Le débat sur l’interdiction de la double nationalité a récemment ressurgi avec la soudaine notoriété de la championne de tennis Naomi Osaka, qui court sous les couleurs du drapeau nippon mais a grandi aux Etats-Unis dont elle a acquis la nationalité.

Légalement, elle devra faire un choix avant l’âge de 22 ans, à moins que, compte tenu de son statut, les autorités ne ferment les yeux sur la possession de deux passeports.

Aujourd’hui âgée de 34 ans, Yuki Shiraishi se bat pour changer les choses: elle a déposé en mars, aux côtés de sept autres personnes, une plainte contre le gouvernement japonais.

Ses deux parents travaillant pour des organismes internationaux, Yuki Shiraishi est née et a grandi en Suisse.

Peu avant ses 16 ans, elle prend, sur leurs conseils, la nationalité de son pays de résidence pour faciliter ses démarches de la vie quotidienne. Et ce n’est qu’au moment de se rendre au Japon pour un séjour universitaire, six ans plus tard, que la jeune fille prend conscience de ce que cette décision implique.

- Une loi obsolète -

Avant de rejoindre l’archipel, son père, juriste de profession, lui enjoint de restituer son passeport japonais. «Pour lui, il n’était pas question que je vive cachée, dans l’illégalité par rapport aux lois japonaises, en détenant deux passeports en secret».

«Je me suis rendue toute seule au consulat», se remémore la jeune femme, «et c’est là que j’ai réalisé que, sans vraiment de raison, on me rejetait, on me coupait de mon pays alors que je suis née avec la nationalité japonaise, que mes deux parents sont japonais et que j’ai quand même des liens très concrets avec le Japon», raconte-t-elle avec émotion.

Même au Japon, son nom de famille ne s’écrit plus dès lors en kanji (idéogrammes), mais avec des caractères de syllabaire pour les mots étrangers. «J’ai fait semblant de dire que ce n’était qu’une chose administrative, mais en fait la blessure reste», confie-t-elle.

«Le Japon s’est fermé aux autres nations pendant environ 250 ans, et les législateurs de l’époque n’imaginaient pas que des Japonais iraient un jour travailler à l’étranger», explique Hitoshi Nogawa, le plaignant principal du groupe.

L’homme de 75 ans, qui a perdu sa nationalité japonaise après avoir obtenu un passeport suisse pour les besoins de son travail, fustige aujourd’hui une loi obsolète qui date de 1950, et qui est même basée sur un texte de la fin du 19e siècle.

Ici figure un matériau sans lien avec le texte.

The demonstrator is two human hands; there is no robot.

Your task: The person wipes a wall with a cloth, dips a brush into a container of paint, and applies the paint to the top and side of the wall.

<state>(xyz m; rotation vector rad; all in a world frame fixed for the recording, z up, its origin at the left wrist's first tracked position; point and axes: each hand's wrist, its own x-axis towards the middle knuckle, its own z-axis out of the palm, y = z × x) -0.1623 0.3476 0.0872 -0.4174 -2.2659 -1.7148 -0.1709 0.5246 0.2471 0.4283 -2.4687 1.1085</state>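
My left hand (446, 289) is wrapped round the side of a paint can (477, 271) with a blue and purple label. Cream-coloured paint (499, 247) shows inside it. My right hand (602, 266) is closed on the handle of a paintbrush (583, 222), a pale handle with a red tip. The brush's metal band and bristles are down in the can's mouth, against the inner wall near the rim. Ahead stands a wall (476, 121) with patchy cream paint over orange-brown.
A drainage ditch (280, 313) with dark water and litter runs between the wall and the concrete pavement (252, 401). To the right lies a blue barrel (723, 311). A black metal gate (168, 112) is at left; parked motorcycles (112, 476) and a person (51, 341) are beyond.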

Le Japon fait partie d’une cinquantaine de pays dans le monde à n’accepter qu’une seule appartenance nationale. En Asie, la Chine et la Corée du Sud sont aussi dans ce cas.

- «Nation d’un seul peuple» -

Contacté par l’AFP, le département chargé des questions portant sur la nationalité au ministère de la Justice n’a pas souhaité faire de commentaires «parce que cela pourrait interférer avec l’affaire en cours». Mais il a tenu à rappeler que cette loi ne constituait pas uniquement une obligation, mais aussi une liberté: celle de pouvoir abandonner la nationalité japonaise.

Shiki Tomimasu, l’avocat du groupe, dénonce une application arbitraire de la loi: «tout repose sur une déclaration personnelle donc, à moins qu’un individu ne déclare qu’il a une double nationalité, le gouvernement ne s’en rendra pas compte», dit-il.

Le texte stipule qu’une personne qui n’a pas choisi sa nationalité dans les temps recevra une notification lui intimant de faire son choix dans un délai d’un mois au risque de se voir retirer d’office sa nationalité japonaise, mais le ministère de la Justice avoue n’avoir jamais envoyé un tel avertissement.

Il évalue à 890.000 le nombre de personnes susceptibles de posséder une double citoyenneté, selon les données consignées dans les livrets familiaux entre 1985 et 2016.

Pour Atsushi Kondo, professeur de droit à l’université de Meijo près de Nagoya, la raison pour laquelle le gouvernement ne souhaite pas changer la loi malgré son incapacité à l’appliquer est que «la majorité de la population veut que la Japon reste la nation d’un seul peuple et cela est peut-être aussi lié à l’idée que nous ne souhaitons pas devenir un pays d’immigration».